# Visual Basic > Visual Basic 6 and Earlier >  [RESOLVED] How to disable a form's "Move", "Resize", and "Maximize" dynamically

## Elroy

I'm still tweaking on my GIF screen capture work.

And one problem it has is, when it's in its capture loop, I need to disable the main form's non-client stuff.  The way it is, it disrupts the capture timing if you start dragging the form around.

I'd like to disable it in a way that it can be re-enabled once the capture loop is finished.

While I'm waiting on y'all's ideas, I'll play around with monitoring the WM_??? messages coming through the form's message pump, and see if I can figure it out.

----------


## VanGoghGaming

There's already a recent thread about this: https://www.vbforums.com/showthread....nd-a-solution)

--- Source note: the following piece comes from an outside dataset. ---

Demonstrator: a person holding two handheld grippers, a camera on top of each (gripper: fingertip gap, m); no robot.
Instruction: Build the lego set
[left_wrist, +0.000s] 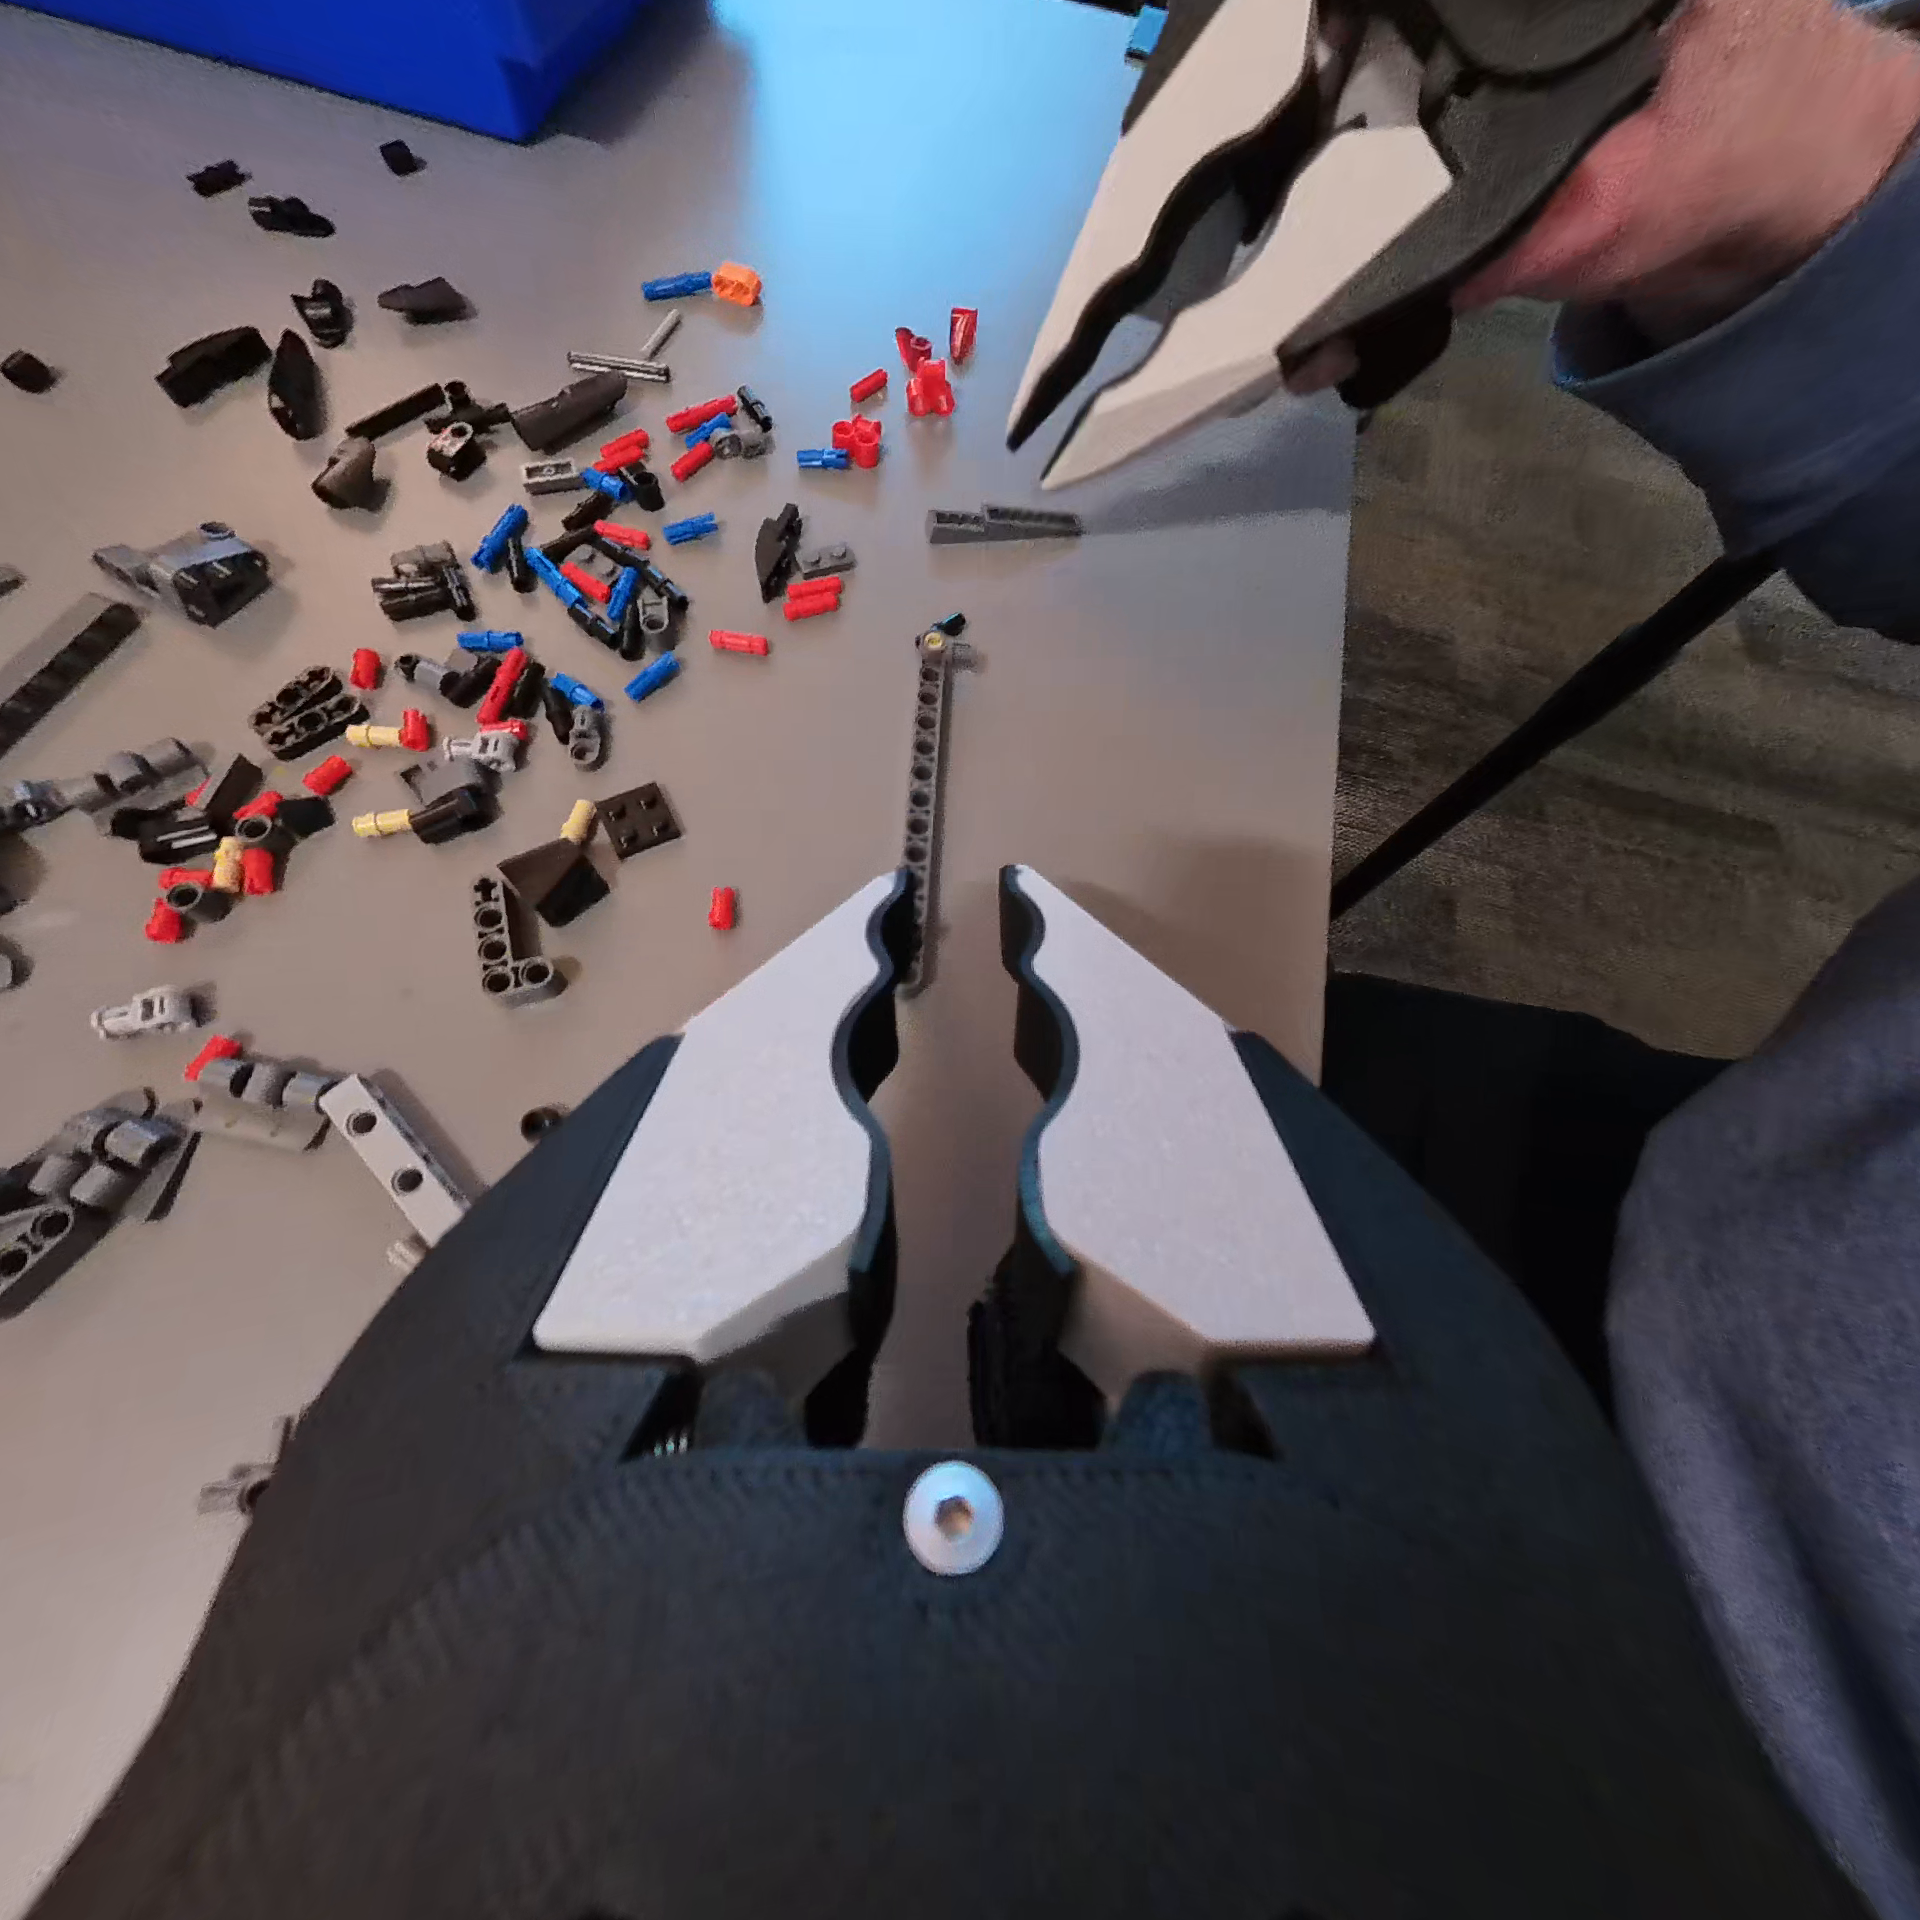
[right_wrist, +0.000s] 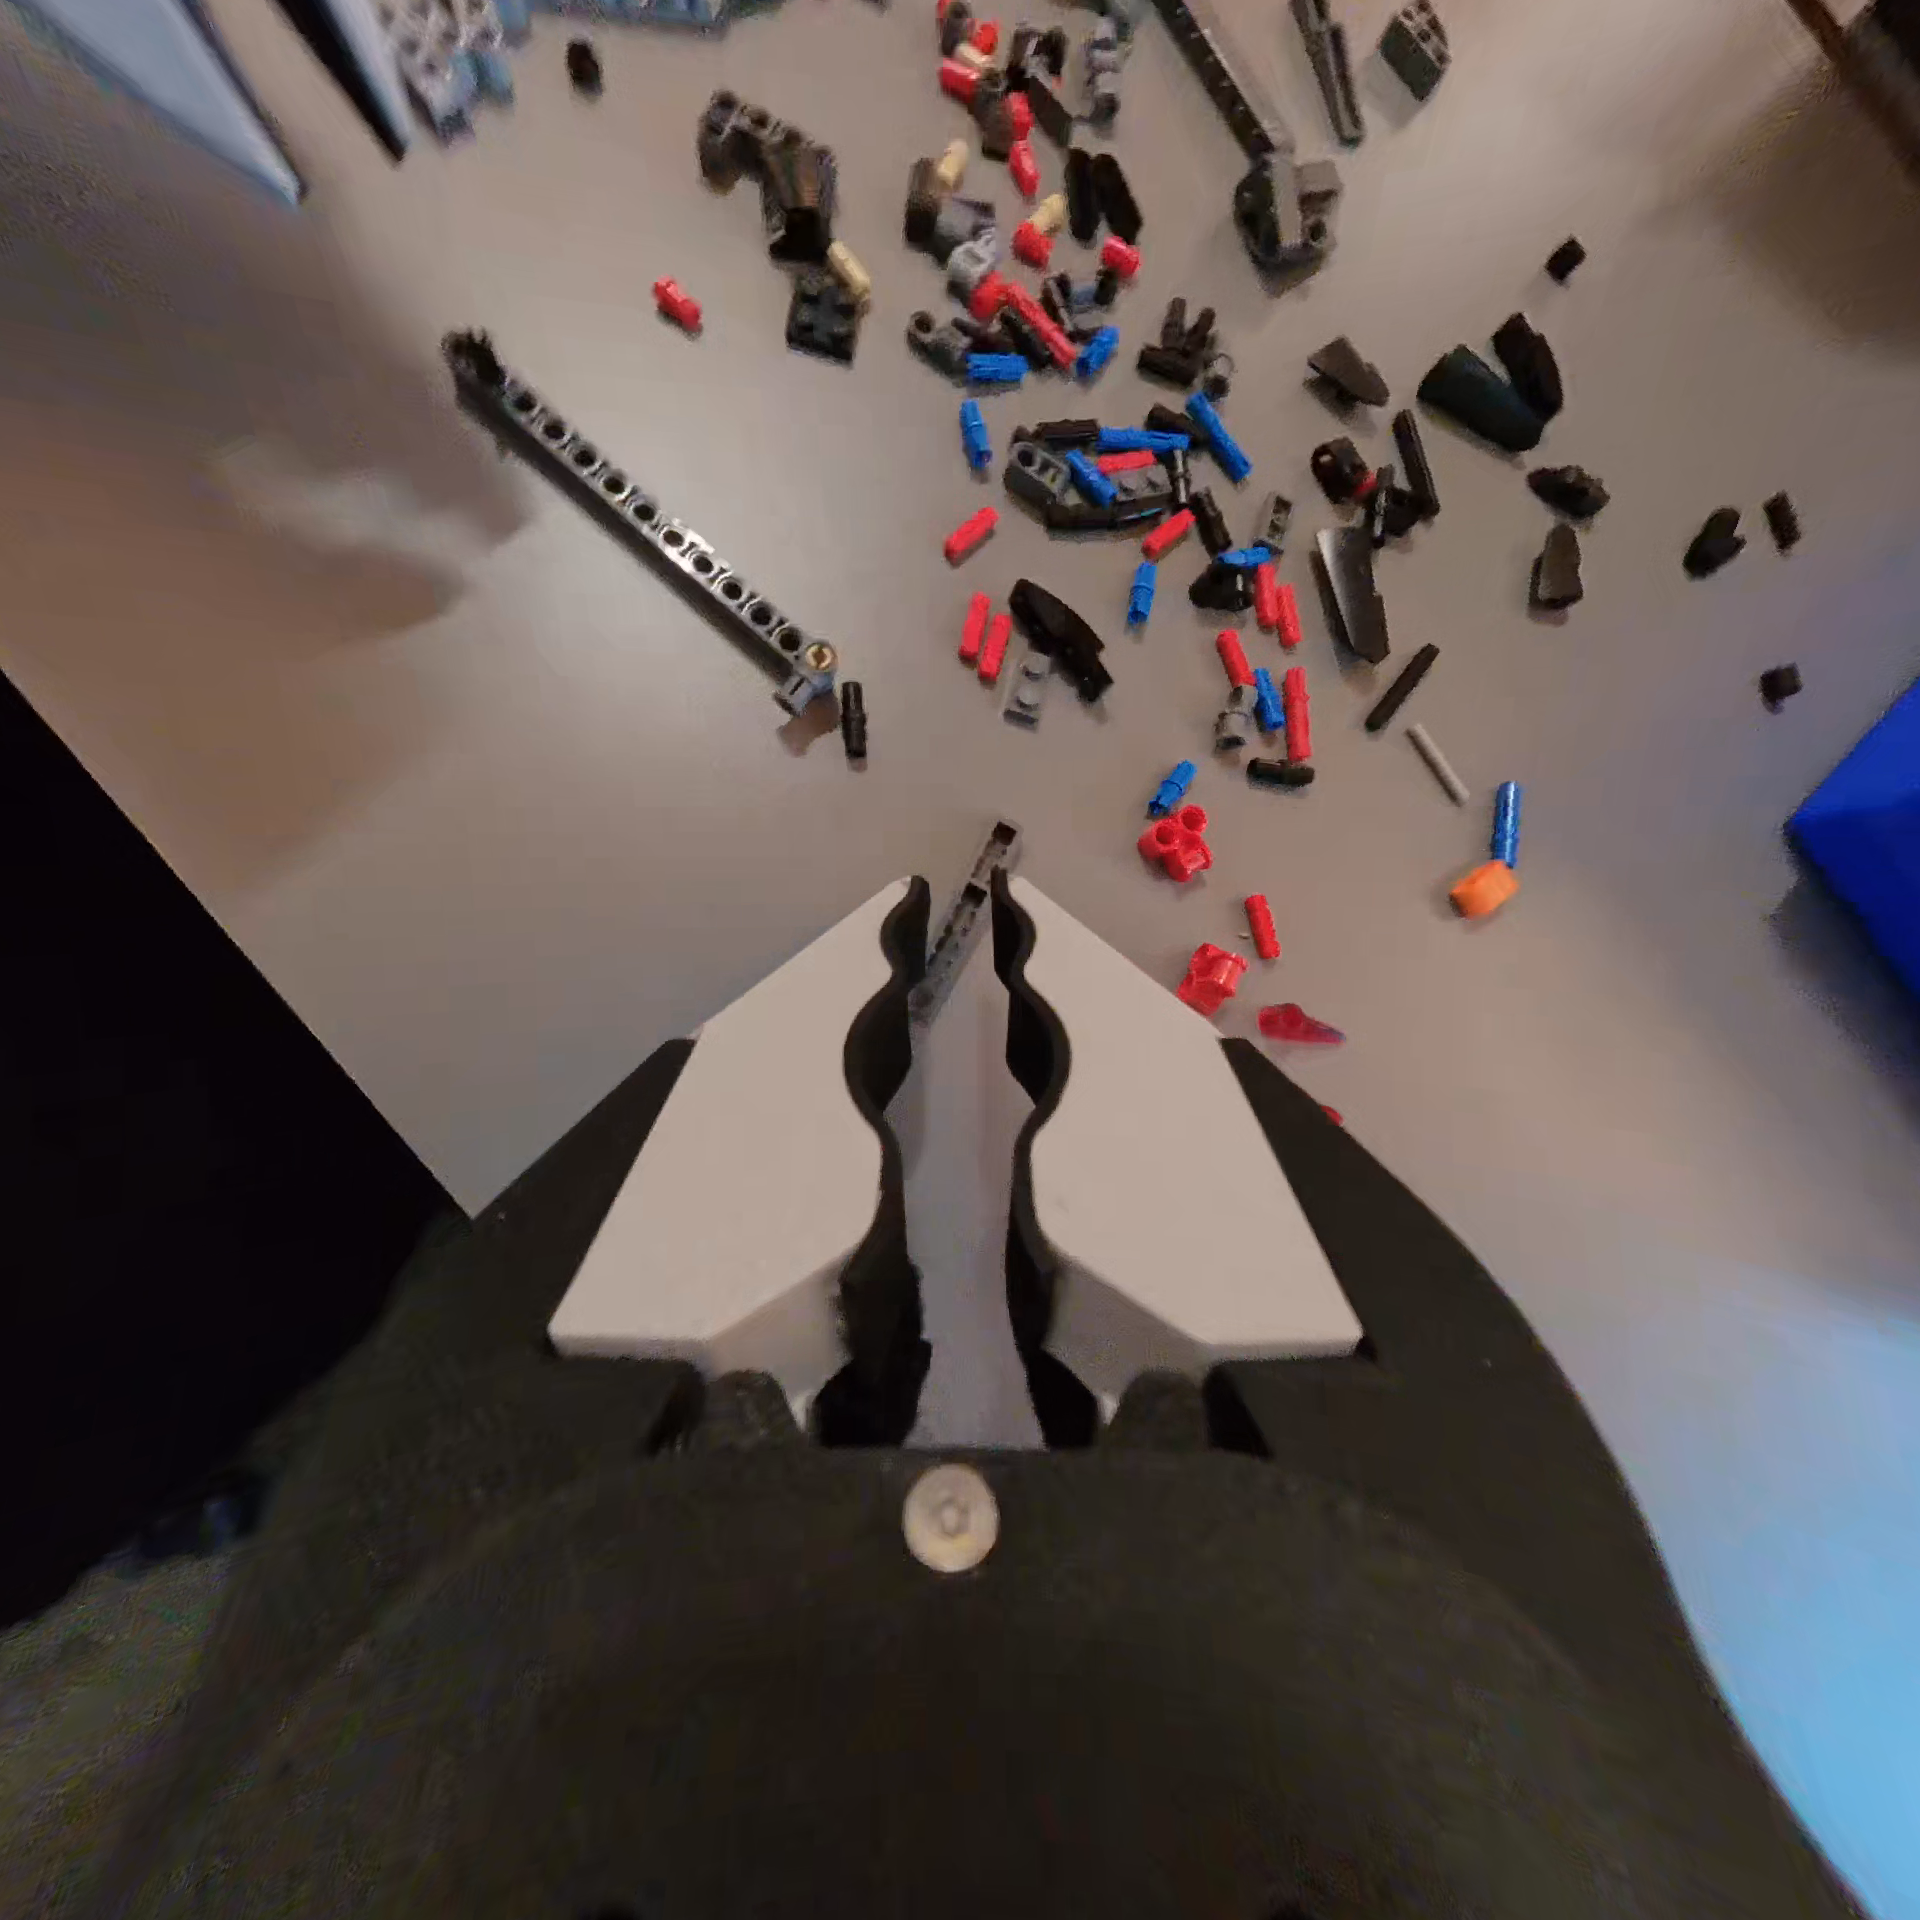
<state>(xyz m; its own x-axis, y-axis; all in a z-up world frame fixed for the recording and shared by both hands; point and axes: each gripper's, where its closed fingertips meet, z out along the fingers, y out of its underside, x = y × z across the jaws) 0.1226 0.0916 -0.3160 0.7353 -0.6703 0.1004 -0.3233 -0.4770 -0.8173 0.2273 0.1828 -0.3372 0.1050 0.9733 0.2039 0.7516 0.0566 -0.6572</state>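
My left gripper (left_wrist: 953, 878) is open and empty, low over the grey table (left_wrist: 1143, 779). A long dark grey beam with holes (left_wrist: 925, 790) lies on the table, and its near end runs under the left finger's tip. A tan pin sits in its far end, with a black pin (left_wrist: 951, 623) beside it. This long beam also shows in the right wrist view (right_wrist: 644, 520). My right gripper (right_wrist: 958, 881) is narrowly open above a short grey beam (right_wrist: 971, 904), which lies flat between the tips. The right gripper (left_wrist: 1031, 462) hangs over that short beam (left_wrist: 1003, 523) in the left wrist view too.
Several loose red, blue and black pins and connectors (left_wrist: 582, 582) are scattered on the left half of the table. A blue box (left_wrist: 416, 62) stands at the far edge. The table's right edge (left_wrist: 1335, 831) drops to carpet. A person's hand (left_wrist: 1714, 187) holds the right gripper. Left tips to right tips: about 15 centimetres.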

You could also hide the form or minimize it during the screen capture.

----------


## baka

my "screenrecorder" is an external exe that I control using sendmessage.
so its formless. I use a key (print screen) to start/stop the recording.
when recording, a "red" rectangle is shown around the "hdc" and when its saving it show "yellow" so the user notice something is going on.
now, the screenrecorder is taking my own picturebox inside my form, but it could easily take anything with a hdc.

if I where u, I would create a screenrecorder that would:
- [start] button, will place the program in traybar. 
- theres options in the program "how to" start. "delayed start", "key", "mouse click" etc.
- theres also option "what" to take. whole screen, rectangle, a specific hwnd, a specific hdc, picker mode.
- the "picker mode" is used to check the screen if its possible to get its hwnd/hdc/rect.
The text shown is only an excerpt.